Para evitarlo, la activista se negó a tomar asiento por lo que la aeronave no podía despegar. Algunas personas a bordo la apoyaron, mientras que otras –como un inglés, quien le arrebató el teléfono con el que estaba transmitiendo en Facebook Live– le recriminaron que estaba retrasando el vuelo para todos. 

En el video se puede escuchar a Ersson hablar con un miembro de la tripulación de Turkish Airlines, quien le indicó que en ese momento ella era “una pasajera insubordinada” y que toda la operación de la aeronave era retrasada por su comportamiento. 

Poco después, el piloto de la aeronave accedió a que desembarcaran tanto el hombre como la activista, con lo que –por ahora– se retrasó la deportación del hombre afgano. 

En redes sociales se desató un furor solidario por la acción de Ersson, aunque también se esparció la preocupación de que la ciudadana sueca podría enfrentar hasta seis meses de prisión por su acción. ¿Pero qué dice la legislación aeronáutica internacional?

 

Suecia vs.

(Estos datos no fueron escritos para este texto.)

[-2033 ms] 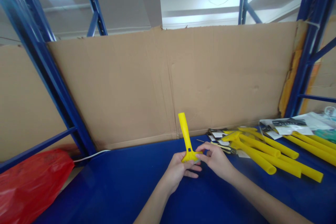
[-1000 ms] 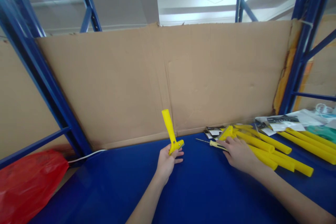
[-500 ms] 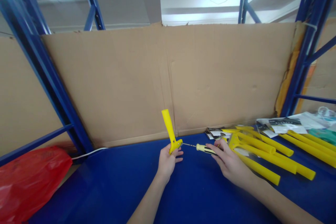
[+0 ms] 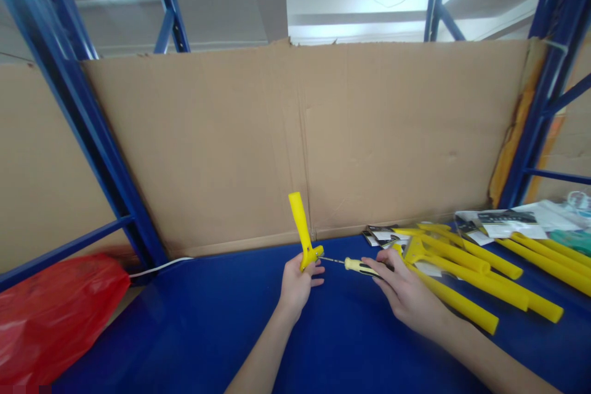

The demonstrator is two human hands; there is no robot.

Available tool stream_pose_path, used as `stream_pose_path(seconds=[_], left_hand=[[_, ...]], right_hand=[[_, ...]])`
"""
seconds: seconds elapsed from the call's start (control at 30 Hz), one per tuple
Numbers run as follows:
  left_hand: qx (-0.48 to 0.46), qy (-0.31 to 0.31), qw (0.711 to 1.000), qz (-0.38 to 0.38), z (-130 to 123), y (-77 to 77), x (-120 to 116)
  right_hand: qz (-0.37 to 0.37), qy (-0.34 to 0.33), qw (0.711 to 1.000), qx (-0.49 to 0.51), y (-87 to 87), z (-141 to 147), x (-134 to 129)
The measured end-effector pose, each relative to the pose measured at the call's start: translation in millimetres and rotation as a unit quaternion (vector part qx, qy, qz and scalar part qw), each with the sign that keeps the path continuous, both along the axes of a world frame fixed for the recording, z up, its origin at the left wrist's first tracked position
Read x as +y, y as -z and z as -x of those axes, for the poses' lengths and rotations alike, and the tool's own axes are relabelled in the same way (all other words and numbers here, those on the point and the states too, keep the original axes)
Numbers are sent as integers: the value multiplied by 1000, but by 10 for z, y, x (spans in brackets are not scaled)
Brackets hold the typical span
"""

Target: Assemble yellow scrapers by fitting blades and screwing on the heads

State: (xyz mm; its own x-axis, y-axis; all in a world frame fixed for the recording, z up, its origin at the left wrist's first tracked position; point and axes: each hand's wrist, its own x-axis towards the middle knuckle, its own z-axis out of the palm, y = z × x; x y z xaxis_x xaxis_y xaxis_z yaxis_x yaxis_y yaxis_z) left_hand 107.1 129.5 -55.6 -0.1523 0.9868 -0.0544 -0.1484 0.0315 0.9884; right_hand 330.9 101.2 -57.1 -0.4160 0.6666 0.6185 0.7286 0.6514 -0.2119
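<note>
A yellow plastic part point(image 4: 301, 231) with a long tube and a short side stub stands tilted in my left hand point(image 4: 296, 286), which grips its lower end above the blue table. My right hand point(image 4: 401, 286) is closed round the pale yellow and black handle of a screwdriver point(image 4: 357, 266). The shaft points left, and its tip is at the stub of the yellow part; whether it sits in a screw is too small to tell. Several yellow tubular parts point(image 4: 457, 301) lie just beyond and to the right of my right hand.
Flat packages point(image 4: 505, 221) and more yellow tubes point(image 4: 545, 265) lie at the right. A red plastic bag point(image 4: 60, 314) is at the left, near a white cord point(image 4: 161, 266). Cardboard point(image 4: 221, 148) stands behind the blue table point(image 4: 194, 326), between blue rack posts point(image 4: 108, 151).
The whole view has shifted slightly, so the surroundings appear a little further right. The fingers of my right hand have shifted a little on the screwdriver handle; both hands keep their holds.
</note>
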Motion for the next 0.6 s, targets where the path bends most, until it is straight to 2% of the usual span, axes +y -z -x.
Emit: stream_pose_path(seconds=[0.47, 0.6], left_hand=[[10, 8, 1000, 1, 14, 27, 14], [27, 15, 1000, -6, 2, 67, 28]], right_hand=[[-9, 22, 1000, -7, -34, 16, -26], [-11, 79, 997, -1, -30, 57, -60]])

OACI

El gobierno sueco da total autoridad al piloto en jefe de cualquier aeronave que opere desde o hacia este país pues, como se lee en la mencionada Acta de Aviación del reino de Suecia, “el comandante puede forzar el desembargo o prohibir la entrada de miembros de la tripulación, pasajeros o carga cuando las circunstancias lo requieran”.

Por su parte, en el capítulo 13 sección 4 del Acta también señala que la sentencia máxima es de seis meses y la mínima es de una serie de multas –en cifras no especificadas– a cualquier persona que no obedezca las órdenes del piloto, ya sean pasajeros o tripulación. 

Sin embargo, la Organización de Aviación Civil Internacional (OACI) parece desmentir esta posición a través de la llamada Resolución sobre Pasajeros Insubordinados

En 2014, la propia OACI y otros organismos internacionales de aviación –entre ellos la IATA, Airlines for America, ALTA y ERA– ratificaron el Protocolo de Montreal, tratado donde se establece que la jurisdicción para realizar acciones judiciales contra pasajeros insubordinados recae en el Estado de aterrizaje, es decir, a donde el avión se dirige. En el caso de Ersson, la jurisdicción corresponde a Turquía.

El Protocolo de Montreal también señala que “no seguir las instrucciones legales dadas por o en nombre del Comandante de la aeronave” es una ofensa criminal, y, por tanto, puede ser motivo suficiente para tomar acciones judiciales. 

Así, todo parece indicar a que la activista sueca no enfrentará cargos criminales porque no estuvo presente al momento del despegue de la aeronave, y, por lo tanto, no llegó a Turquía.

Sin embargo, la misma normativa da cabida a que Turkish Airlines busque una compensación por los costos incurridos por el retraso de dos horas que sufrió su aeronave.